When the original three-day federal red snapper season was announced for Gulf anglers, many of us were understandably a tad bit perturbed. The federal regs have been out of whack for quite some time, which not only harms recreational anglers but perversely, encourages poaching. In fact, so many people were so bent out of shape that the feds rolled back the regs, and gave us 39 weekend days through the summer. Here’s the thing: Texans still got gypped.
According to the TPWD, the latest stock assessments show that west of the Mississippi, there’s literally twice the red snapper biomass and double the recruitment. In fact, just three years ago record levels of the species were recorded. TPWD trawl data shows increasing abundance of juvenile red snapper. And over the past three years, Texas recreational anglers have accounted for less than seven percent of the total Gulf landings. Seven percent! Yet when you get out to federal waters, Texas snappers and Florida snappers are all regulated the same way.
It gets even more absurd: red snappers have what scientists like to call “high site fidelity.” In other words,they don’t move around much. Some studies have shown they’ll travel less than 10 miles on average, so the fish caught off the coast of one state aren’t likely to affect another state’s catch.
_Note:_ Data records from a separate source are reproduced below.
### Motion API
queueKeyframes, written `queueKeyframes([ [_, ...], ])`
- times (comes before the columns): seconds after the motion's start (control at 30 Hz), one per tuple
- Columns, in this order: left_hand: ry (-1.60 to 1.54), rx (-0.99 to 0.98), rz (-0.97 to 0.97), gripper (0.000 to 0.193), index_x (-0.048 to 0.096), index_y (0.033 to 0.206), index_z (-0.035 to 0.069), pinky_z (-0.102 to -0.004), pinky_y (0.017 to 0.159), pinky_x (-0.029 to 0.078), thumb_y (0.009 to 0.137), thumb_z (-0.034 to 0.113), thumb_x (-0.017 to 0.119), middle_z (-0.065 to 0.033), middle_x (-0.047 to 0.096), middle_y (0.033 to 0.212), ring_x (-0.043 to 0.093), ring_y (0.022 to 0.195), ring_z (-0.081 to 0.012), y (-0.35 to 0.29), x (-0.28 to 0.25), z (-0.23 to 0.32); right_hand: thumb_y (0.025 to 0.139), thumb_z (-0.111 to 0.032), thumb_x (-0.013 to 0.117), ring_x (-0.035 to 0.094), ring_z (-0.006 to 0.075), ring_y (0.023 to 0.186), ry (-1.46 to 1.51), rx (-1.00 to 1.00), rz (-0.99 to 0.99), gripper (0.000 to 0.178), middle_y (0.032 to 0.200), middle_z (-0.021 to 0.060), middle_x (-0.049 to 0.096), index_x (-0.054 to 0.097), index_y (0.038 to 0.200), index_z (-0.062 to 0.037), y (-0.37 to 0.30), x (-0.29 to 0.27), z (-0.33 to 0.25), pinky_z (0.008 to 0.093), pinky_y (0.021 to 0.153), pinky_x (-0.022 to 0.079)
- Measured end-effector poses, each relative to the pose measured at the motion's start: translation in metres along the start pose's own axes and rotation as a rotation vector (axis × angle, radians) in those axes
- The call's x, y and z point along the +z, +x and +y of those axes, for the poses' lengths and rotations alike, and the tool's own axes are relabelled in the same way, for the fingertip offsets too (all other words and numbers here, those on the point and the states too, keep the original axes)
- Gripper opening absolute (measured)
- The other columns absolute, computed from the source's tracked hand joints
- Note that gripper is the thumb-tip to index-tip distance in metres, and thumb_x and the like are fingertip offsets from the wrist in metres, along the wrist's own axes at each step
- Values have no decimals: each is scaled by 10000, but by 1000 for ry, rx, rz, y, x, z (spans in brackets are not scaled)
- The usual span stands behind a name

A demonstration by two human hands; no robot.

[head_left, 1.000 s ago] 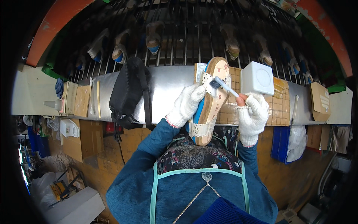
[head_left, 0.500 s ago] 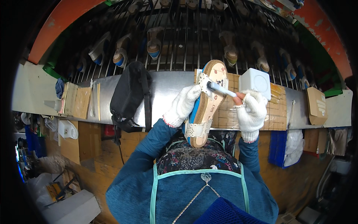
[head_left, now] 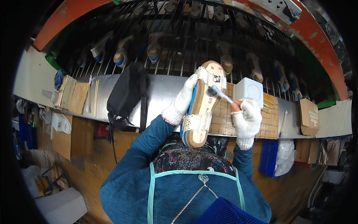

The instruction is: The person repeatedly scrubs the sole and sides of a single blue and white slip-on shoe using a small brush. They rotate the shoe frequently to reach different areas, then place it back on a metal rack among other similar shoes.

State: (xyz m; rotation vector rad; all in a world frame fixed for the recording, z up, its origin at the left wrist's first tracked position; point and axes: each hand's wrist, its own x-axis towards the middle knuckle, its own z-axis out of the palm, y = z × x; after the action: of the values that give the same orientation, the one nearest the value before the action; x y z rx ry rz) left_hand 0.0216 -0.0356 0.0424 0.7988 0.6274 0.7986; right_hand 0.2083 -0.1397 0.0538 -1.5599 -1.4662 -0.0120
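My left hand, in a white knit glove, grips the left side of a shoe sole with a cork-coloured edge and a blue side. Its pale flat face is turned up. White perforated straps cross or fold over it at two places. My right hand, gloved with bare fingertips, pinches a brush by its pale handle. The dark bristles are at the middle of the sole's face, below the upper strap; whether they touch it I cannot tell. The sole slants over the bench edge, its lower end near my apron.
A white square container stands on a gridded brown board, right of the sole. On the metal bench lie a black bag and thin sticks. Beyond, several shoes rest on a rack of metal rods.
The brush has moved from the upper strap down to the middle of the sole's face. My left hand keeps its hold on the sole. The whole view has shifted slightly.
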Motion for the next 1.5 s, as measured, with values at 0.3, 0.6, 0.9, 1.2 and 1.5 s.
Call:
queueKeyframes([
  [0.3, 162, 0, 37, 710, 486, 1393, 95, -300, 874, 552, 943, 644, 502, -97, 639, 1205, 656, 1015, -149, -9, -11, -14, 783, -109, 810, 601, 220, 797, -111, -86, 59, 149, 850, 77, 656, 755, 890, -20, 0, 7, -12, 326, 761, 444],
  [0.6, 120, 43, 38, 679, 476, 1398, 94, -292, 882, 547, 958, 610, 509, -102, 625, 1229, 651, 1029, -151, -9, -13, -12, 739, -72, 824, 603, 241, 796, -103, -169, 113, 165, 849, 80, 670, 759, 888, -41, 2, 13, -9, 337, 769, 441],
  [0.9, 128, 55, 78, 710, 466, 1409, 103, -316, 867, 555, 952, 646, 478, -106, 614, 1240, 640, 1042, -165, 1, -17, -10, 684, -81, 853, 607, 228, 829, -122, -208, 97, 224, 857, 52, 686, 750, 883, -82, -19, 18, 1, 347, 786, 435],
  [1.2, 211, 141, 70, 808, 402, 1495, 71, -312, 1061, 404, 954, 671, 430, -139, 532, 1402, 537, 1237, -191, 17, -13, 4, 706, -39, 831, 602, 256, 888, -79, -167, 39, 203, 870, 80, 685, 754, 893, -54, -27, 16, -3, 361, 815, 459],
  [1.5, 298, 209, 109, 857, 427, 1474, 52, -322, 1049, 414, 924, 709, 439, -174, 566, 1352, 564, 1201, -212, 30, -16, 11, 686, -49, 846, 608, 244, 834, -83, -203, 32, 226, 850, 69, 693, 752, 890, -71, -31, 12, -2, 361, 800, 439],
])
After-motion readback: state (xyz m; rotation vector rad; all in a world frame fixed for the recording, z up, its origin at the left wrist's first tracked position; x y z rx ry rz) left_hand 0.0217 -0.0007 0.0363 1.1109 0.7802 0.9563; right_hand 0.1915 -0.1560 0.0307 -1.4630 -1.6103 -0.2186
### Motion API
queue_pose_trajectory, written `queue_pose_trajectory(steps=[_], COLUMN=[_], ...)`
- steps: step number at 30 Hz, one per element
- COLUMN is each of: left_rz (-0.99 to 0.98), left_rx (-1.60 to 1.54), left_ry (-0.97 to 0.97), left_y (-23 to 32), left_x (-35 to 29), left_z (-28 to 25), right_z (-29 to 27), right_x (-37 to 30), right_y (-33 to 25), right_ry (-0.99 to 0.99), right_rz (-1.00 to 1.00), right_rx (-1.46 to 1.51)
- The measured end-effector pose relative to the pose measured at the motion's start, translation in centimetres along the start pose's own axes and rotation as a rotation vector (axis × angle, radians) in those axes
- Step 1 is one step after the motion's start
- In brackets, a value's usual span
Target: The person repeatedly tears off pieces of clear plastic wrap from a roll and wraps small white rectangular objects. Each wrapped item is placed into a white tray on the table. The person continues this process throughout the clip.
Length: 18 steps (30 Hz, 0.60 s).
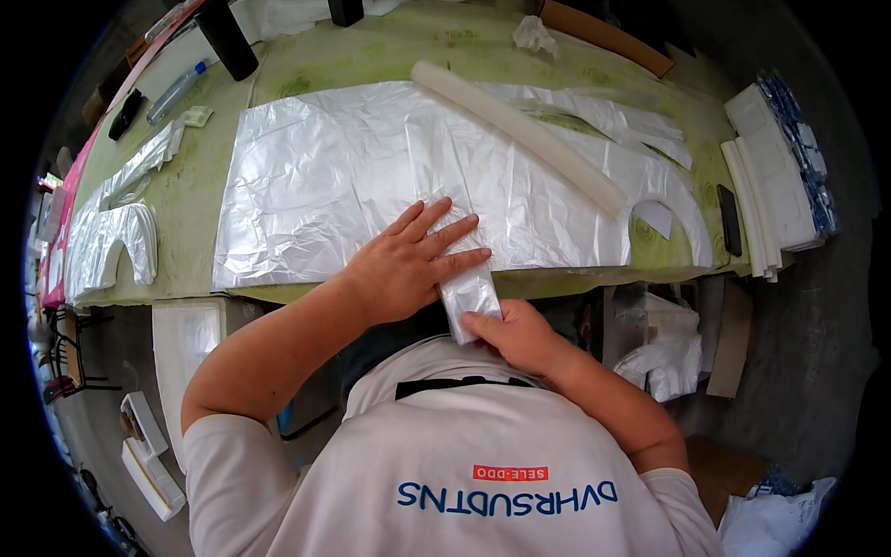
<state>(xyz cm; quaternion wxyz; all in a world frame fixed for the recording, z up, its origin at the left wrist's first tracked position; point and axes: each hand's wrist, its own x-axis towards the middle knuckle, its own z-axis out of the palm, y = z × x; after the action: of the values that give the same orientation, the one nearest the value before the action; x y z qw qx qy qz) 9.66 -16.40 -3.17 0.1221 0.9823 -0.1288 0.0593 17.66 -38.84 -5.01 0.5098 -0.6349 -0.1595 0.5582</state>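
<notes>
Silvery plastic folded into a strip (pixel 472 299) lies under our flat, spread left hand (pixel 401 265). Our right hand (pixel 522 336) grips its near end, thumb on top.

Downward fisheye view from the head, near the table (pixel 325 58)

Pretty sure this was a small workshop, the hand-packing kind, tbh. A long counter (pixel 306 58) with a greenish patterned cover had a big clear plastic sheet (pixel 297 181) spread flat across it, and a long pale roll (pixel 520 135) lay right on top. Stacked blue-and-white packs (pixel 789 167) sat off to the right, crumpled plastic (pixel 673 362) and a cardboard panel (pixel 730 339) were underneath, and the floor (pixel 807 325) was plain dark grey.
</notes>
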Motion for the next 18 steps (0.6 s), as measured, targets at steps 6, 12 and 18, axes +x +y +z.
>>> queue_pose_trajectory(steps=[6, 12, 18], left_rz=[-0.055, -0.063, -0.138], left_rx=[-0.042, -0.184, -0.411], left_ry=[0.011, -0.055, 0.255], left_y=[0.6, 0.3, -0.1], left_x=[-0.3, -0.5, -1.3], left_z=[0.0, -1.0, -0.4], right_z=[-1.6, -2.8, -2.8], right_x=[-3.9, -1.7, 3.5], right_y=[-1.9, -3.8, -5.8], right_ry=[-0.020, 0.402, 0.277], right_rz=[-0.421, -1.014, -0.997], right_rx=[-0.506, -0.879, -0.925])
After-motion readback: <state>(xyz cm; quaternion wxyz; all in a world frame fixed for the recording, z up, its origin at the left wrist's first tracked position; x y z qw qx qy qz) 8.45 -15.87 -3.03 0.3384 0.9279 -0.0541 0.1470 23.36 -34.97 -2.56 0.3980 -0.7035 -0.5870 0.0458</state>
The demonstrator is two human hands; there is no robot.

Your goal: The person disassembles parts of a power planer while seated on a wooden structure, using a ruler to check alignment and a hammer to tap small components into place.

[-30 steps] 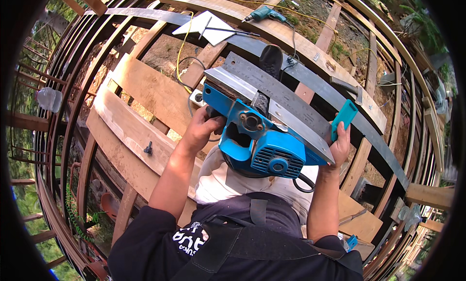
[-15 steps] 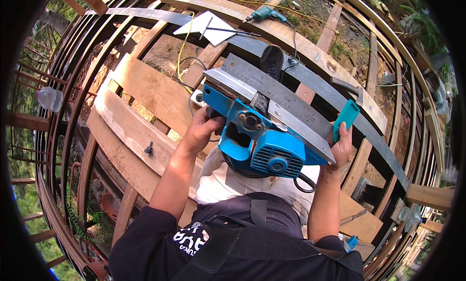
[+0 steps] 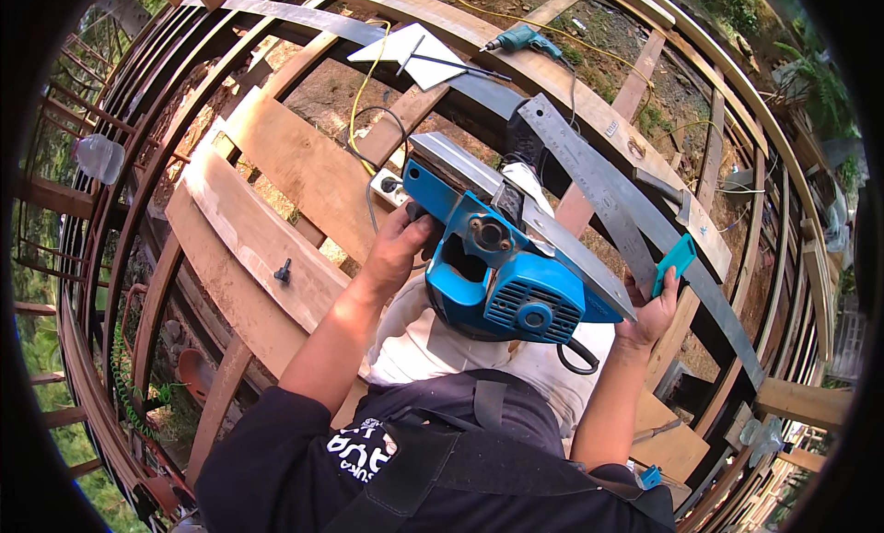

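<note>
An upside-down blue electric hand planer [image 3: 537, 293] rests over my lap, its metal sole turned up and away from me. My left hand [image 3: 398, 249] is closed round the dark knob at the planer's left end. In my right hand [image 3: 652, 312] is a steel square [image 3: 582, 169], gripped by its teal handle [image 3: 677, 262]. The square's long blade slants up and to the left, its far end apart from the sole. Close to the planer's right end, my right fingers are partly hidden behind the square.
Wooden planks [image 3: 299, 169] lie across dark beams. A black bolt-like piece [image 3: 284, 271] sits on the left plank. Beyond are a teal drill [image 3: 525, 41], a white board [image 3: 419, 56], a hammer [image 3: 665, 190] and a power socket [image 3: 390, 187] on a yellow cord.
The square's blade has come away from the planer's sole and swung up and right, opening a gap between them. My left hand keeps its hold on the planer.
</note>
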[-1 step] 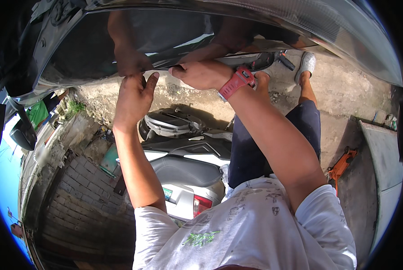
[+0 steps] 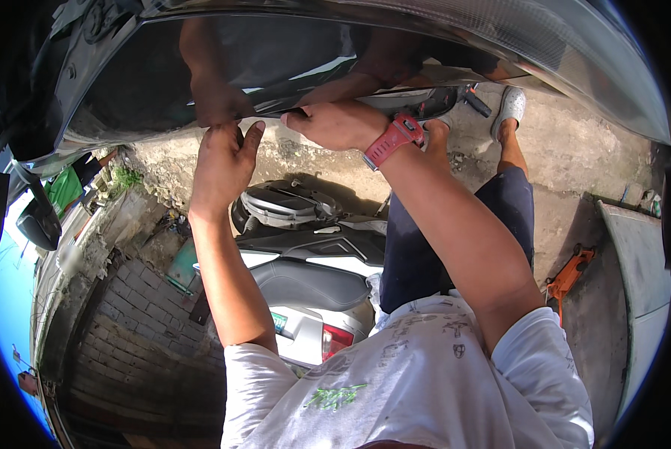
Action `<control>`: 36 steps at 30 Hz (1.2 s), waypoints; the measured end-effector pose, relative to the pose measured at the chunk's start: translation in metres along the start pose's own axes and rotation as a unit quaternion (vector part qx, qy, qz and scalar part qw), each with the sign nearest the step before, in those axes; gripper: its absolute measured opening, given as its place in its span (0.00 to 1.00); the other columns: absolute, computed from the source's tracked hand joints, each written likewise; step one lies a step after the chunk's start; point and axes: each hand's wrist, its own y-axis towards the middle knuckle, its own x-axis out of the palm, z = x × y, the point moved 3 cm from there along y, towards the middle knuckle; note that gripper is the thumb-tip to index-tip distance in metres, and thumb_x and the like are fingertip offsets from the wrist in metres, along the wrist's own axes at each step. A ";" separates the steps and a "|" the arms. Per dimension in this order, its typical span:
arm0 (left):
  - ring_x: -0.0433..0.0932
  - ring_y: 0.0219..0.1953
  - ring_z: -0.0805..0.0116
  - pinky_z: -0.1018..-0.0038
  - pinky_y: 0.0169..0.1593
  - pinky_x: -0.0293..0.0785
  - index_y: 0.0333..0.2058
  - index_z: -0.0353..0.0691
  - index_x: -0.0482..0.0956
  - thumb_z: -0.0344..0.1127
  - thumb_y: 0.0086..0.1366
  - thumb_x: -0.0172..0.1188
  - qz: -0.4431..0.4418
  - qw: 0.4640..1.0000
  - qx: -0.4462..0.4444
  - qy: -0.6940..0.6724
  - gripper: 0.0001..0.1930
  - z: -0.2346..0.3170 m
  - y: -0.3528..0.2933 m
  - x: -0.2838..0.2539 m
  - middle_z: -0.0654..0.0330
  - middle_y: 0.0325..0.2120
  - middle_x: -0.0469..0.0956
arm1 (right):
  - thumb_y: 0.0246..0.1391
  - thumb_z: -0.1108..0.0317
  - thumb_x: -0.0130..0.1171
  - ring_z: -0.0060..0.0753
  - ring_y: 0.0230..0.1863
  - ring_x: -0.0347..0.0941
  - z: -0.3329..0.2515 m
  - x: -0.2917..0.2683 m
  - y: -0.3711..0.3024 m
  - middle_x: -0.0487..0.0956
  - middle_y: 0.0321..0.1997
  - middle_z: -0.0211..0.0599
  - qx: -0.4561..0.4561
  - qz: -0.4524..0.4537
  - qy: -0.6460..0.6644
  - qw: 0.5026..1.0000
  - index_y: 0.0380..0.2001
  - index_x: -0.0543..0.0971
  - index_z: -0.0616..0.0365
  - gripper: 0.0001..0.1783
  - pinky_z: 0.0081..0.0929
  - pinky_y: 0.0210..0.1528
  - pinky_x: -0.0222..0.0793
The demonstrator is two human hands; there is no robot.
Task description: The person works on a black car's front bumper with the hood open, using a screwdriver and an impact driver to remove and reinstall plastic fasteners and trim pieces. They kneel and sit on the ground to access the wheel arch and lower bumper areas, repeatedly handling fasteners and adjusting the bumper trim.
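Note:
Both of my hands are at the lower edge of a dark, glossy vehicle panel (image 2: 283, 56), which mirrors my arms. My left hand (image 2: 225, 165) has its fingers bent in against that edge, and the thumb stands apart from them. To its right, my right hand (image 2: 339, 126) is closed, fingers curled, with the thumb near the same edge. A red watch (image 2: 395, 141) is on the right wrist. A thin dark line runs along the edge between the hands. The fingertips are hidden, so whatever they grip cannot be made out.
Below my hands stands a white and black scooter (image 2: 309, 283) beside my legs. Near my clog (image 2: 509, 111) lies a black and orange tool (image 2: 476, 101) on the concrete. An orange jack (image 2: 573, 271) sits at right by a pale sheet panel (image 2: 633, 254). A block wall (image 2: 144, 314) is at left.

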 end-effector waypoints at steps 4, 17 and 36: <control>0.66 0.22 0.50 0.56 0.30 0.63 0.31 0.26 0.76 0.42 0.74 0.67 -0.005 0.999 0.000 0.051 0.21 0.001 -0.002 0.001 0.44 0.19 0.72 | 0.75 0.57 0.47 0.60 0.38 0.84 -0.009 -0.010 -0.009 0.85 0.38 0.53 0.006 -0.035 -0.015 0.999 0.44 0.83 0.62 0.20 0.51 0.39 0.80; 0.80 0.49 0.31 0.45 0.50 0.75 0.52 0.31 0.79 0.43 0.75 0.61 -0.058 0.982 -0.008 0.181 0.19 0.026 0.000 0.005 0.35 0.46 0.81 | 0.65 0.54 0.51 0.64 0.42 0.82 0.010 0.010 0.004 0.84 0.39 0.59 -0.085 0.087 -0.019 0.992 0.39 0.84 0.63 0.22 0.52 0.47 0.78; 0.74 0.27 0.47 0.54 0.38 0.71 0.55 0.37 0.77 0.35 0.70 0.67 -0.010 0.997 -0.026 0.068 0.18 0.026 0.005 0.007 0.42 0.32 0.78 | 0.74 0.53 0.51 0.54 0.38 0.82 0.010 0.015 -0.002 0.84 0.37 0.46 -0.095 0.129 -0.054 0.986 0.47 0.83 0.56 0.19 0.45 0.40 0.77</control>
Now, we do want to point out that this fishery was decimated as recently as the 1980s. And no, we don’t want to return to those days, so we recognize that sensible management is necessary. But as of 2008 the number of spawning-sized fish was up by 280 percent, and the average size of red snappers landed in federal waters off the Texas coast had doubled over the past three decades.
What will 2018 hold in store for red snappers off the Texas coast? We simply don’t know yet. But stay tuned, people, stay tuned. And when the feds ask for public comment, remember to pass on all these reasons why we feel like we’re getting gypped.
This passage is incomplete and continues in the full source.